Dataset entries

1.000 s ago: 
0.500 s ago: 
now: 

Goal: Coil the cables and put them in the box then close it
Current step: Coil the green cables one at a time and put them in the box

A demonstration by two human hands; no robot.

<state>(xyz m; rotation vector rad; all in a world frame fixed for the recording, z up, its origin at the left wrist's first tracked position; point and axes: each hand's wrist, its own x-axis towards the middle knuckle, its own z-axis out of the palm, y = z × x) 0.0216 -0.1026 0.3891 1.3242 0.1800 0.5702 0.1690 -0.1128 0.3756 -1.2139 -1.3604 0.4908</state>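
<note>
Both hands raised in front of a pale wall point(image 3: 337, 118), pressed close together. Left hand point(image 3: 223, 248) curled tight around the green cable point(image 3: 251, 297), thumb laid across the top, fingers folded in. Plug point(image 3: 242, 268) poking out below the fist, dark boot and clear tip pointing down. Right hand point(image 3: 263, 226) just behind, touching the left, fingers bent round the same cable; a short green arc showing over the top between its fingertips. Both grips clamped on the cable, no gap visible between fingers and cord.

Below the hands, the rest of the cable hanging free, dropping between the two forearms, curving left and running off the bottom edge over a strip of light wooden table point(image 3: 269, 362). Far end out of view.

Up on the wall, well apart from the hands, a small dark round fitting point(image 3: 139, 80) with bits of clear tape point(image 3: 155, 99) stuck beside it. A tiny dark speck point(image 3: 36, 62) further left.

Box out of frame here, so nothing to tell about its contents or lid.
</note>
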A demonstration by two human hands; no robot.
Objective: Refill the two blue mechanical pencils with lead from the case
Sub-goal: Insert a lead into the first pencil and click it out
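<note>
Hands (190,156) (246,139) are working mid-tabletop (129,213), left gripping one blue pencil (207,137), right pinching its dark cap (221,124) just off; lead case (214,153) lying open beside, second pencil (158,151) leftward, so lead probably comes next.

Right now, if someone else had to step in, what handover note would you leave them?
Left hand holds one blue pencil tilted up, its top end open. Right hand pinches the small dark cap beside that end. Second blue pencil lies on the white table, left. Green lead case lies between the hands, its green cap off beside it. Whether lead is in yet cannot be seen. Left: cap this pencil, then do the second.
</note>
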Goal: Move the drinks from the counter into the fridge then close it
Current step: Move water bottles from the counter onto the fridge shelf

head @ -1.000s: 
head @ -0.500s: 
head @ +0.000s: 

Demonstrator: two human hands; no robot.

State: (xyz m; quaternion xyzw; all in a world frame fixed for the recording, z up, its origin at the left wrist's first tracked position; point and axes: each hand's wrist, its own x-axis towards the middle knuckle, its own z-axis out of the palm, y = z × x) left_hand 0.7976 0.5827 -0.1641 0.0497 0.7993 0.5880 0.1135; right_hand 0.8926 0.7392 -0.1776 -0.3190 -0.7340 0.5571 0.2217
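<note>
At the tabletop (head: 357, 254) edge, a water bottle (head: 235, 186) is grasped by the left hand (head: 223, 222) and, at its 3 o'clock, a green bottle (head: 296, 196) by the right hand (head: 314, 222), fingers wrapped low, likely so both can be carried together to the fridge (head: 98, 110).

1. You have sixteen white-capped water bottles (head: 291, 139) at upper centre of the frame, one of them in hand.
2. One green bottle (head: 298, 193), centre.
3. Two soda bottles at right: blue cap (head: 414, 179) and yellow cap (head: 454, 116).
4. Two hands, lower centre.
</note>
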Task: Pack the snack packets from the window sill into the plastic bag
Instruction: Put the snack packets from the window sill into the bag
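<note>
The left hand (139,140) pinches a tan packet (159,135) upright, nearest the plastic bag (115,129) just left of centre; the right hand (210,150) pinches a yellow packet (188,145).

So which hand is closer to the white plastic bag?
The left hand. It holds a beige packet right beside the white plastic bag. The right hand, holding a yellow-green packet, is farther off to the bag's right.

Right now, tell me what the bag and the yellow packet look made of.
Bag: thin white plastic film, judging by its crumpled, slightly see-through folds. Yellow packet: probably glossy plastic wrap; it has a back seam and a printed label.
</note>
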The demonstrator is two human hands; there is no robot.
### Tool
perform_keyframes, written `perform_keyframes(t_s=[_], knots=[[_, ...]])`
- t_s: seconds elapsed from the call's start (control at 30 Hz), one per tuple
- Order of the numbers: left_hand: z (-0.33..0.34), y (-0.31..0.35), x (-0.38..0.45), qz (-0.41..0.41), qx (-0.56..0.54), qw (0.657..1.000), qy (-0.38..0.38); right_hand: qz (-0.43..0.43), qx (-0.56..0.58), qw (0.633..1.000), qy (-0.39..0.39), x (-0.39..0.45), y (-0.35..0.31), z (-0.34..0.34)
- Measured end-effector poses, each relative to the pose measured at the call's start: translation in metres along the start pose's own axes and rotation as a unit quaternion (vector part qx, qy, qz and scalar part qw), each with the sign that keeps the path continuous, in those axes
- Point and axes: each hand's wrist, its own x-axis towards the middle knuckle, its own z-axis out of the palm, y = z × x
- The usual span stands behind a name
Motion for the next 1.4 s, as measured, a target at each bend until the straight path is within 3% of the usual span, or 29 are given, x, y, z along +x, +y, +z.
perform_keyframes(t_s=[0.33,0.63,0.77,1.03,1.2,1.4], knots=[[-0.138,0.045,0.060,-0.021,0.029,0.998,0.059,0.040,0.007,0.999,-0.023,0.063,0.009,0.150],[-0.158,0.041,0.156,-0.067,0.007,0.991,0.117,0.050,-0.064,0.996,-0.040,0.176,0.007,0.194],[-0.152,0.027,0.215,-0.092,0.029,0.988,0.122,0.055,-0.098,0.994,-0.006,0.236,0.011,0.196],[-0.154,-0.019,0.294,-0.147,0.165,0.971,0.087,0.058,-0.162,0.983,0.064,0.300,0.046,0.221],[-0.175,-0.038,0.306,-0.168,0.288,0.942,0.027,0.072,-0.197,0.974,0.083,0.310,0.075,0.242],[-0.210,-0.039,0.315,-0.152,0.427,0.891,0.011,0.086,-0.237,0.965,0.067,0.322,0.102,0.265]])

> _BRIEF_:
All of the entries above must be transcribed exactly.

> _OUTPUT OF THE TASK_:
1.000 s ago: 
0.500 s ago: 
now: 

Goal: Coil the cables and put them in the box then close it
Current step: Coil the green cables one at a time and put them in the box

A demonstration by two human hands; no robot.

<state>(xyz m; rotation vector rad; all in a world frame fixed for the recording, z up, its origin at the left wrist's first tracked position; point and axes: each hand's wrist, its own x-axis towards the middle knuckle, its own z-axis out of the palm, y = z × x) 0.0216 -0.1026 0.3891 1.3242 0.1800 0.5702 0.1690 -0.1128 0.3756 -1.2139 -1.3604 0.4908</state>
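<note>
Both hands raised in front of a pale wall point(image 3: 337, 118), pressed close together. Left hand point(image 3: 223, 248) curled tight around the green cable point(image 3: 251, 297), thumb laid across the top, fingers folded in. Plug point(image 3: 242, 268) poking out below the fist, dark boot and clear tip pointing down. Right hand point(image 3: 263, 226) just behind, touching the left, fingers bent round the same cable; a short green arc showing over the top between its fingertips. Both grips clamped on the cable, no gap visible between fingers and cord.

Below the hands, the rest of the cable hanging free, dropping between the two forearms, curving left and running off the bottom edge over a strip of light wooden table point(image 3: 269, 362). Far end out of view.

Up on the wall, well apart from the hands, a small dark round fitting point(image 3: 139, 80) with bits of clear tape point(image 3: 155, 99) stuck beside it. A tiny dark speck point(image 3: 36, 62) further left.

Box out of frame here, so nothing to tell about its contents or lid.
</note>
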A demonstration by two human hands; no robot.
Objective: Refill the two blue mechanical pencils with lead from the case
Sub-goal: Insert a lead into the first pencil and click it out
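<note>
Hands (190,156) (246,139) are working mid-tabletop (129,213), left gripping one blue pencil (207,137), right pinching its dark cap (221,124) just off; lead case (214,153) lying open beside, second pencil (158,151) leftward, so lead probably comes next.

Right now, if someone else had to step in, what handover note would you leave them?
Left hand holds one blue pencil tilted up, its top end open. Right hand pinches the small dark cap beside that end. Second blue pencil lies on the white table, left. Green lead case lies between the hands, its green cap off beside it. Whether lead is in yet cannot be seen. Left: cap this pencil, then do the second.
</note>
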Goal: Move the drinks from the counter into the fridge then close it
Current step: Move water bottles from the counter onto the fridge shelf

head @ -1.000s: 
head @ -0.500s: 
head @ +0.000s: 

Demonstrator: two human hands; no robot.

State: (xyz m; quaternion xyzw; all in a world frame fixed for the recording, z up, its origin at the left wrist's first tracked position; point and axes: each hand's wrist, its own x-axis towards the middle knuckle, its own z-axis out of the palm, y = z × x) left_hand 0.7976 0.5827 -0.1641 0.0497 0.7993 0.5880 0.1135; right_hand 0.8926 0.7392 -0.1776 -0.3190 -0.7340 0.5571 0.2217
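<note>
At the tabletop (head: 357, 254) edge, a water bottle (head: 235, 186) is grasped by the left hand (head: 223, 222) and, at its 3 o'clock, a green bottle (head: 296, 196) by the right hand (head: 314, 222), fingers wrapped low, likely so both can be carried together to the fridge (head: 98, 110).

1. You have sixteen white-capped water bottles (head: 291, 139) at upper centre of the frame, one of them in hand.
2. One green bottle (head: 298, 193), centre.
3. Two soda bottles at right: blue cap (head: 414, 179) and yellow cap (head: 454, 116).
4. Two hands, lower centre.
</note>
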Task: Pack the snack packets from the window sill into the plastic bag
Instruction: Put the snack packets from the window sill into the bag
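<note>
The left hand (139,140) pinches a tan packet (159,135) upright, nearest the plastic bag (115,129) just left of centre; the right hand (210,150) pinches a yellow packet (188,145).

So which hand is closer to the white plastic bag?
The left hand. It holds a beige packet right beside the white plastic bag. The right hand, holding a yellow-green packet, is farther off to the bag's right.

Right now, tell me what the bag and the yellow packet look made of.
Bag: thin white plastic film, judging by its crumpled, slightly see-through folds. Yellow packet: probably glossy plastic wrap; it has a back seam and a printed label.
</note>
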The demonstrator is two human hands; there is no robot.
### Tool
perform_keyframes, written `perform_keyframes(t_s=[_], knots=[[_, ...]])`
- t_s: seconds elapsed from the call's start (control at 30 Hz), one per tuple
- Order of the numbers: left_hand: z (-0.33..0.34), y (-0.31..0.35), x (-0.38..0.45), qz (-0.41..0.41), qx (-0.56..0.54), qw (0.657..1.000), qy (-0.38..0.38); right_hand: qz (-0.43..0.43), qx (-0.56..0.58), qw (0.633..1.000), qy (-0.39..0.39), x (-0.39..0.45), y (-0.35..0.31), z (-0.34..0.34)
- Measured end-effector poses, each relative to the pose measured at the call's start: translation in metres along the start pose's own axes and rotation as a unit quaternion (vector part qx, qy, qz and scalar part qw), each with the sign that keeps the path continuous, in those axes
- Point and axes: each hand's wrist, its own x-axis towards the middle knuckle, its own z-axis out of the palm, y = z × x
- The usual span stands behind a name
Motion for the next 1.4 s, as measured, a target at each bend until the straight path is within 3% of the usual span, or 29 are given, x, y, z along +x, +y, +z.
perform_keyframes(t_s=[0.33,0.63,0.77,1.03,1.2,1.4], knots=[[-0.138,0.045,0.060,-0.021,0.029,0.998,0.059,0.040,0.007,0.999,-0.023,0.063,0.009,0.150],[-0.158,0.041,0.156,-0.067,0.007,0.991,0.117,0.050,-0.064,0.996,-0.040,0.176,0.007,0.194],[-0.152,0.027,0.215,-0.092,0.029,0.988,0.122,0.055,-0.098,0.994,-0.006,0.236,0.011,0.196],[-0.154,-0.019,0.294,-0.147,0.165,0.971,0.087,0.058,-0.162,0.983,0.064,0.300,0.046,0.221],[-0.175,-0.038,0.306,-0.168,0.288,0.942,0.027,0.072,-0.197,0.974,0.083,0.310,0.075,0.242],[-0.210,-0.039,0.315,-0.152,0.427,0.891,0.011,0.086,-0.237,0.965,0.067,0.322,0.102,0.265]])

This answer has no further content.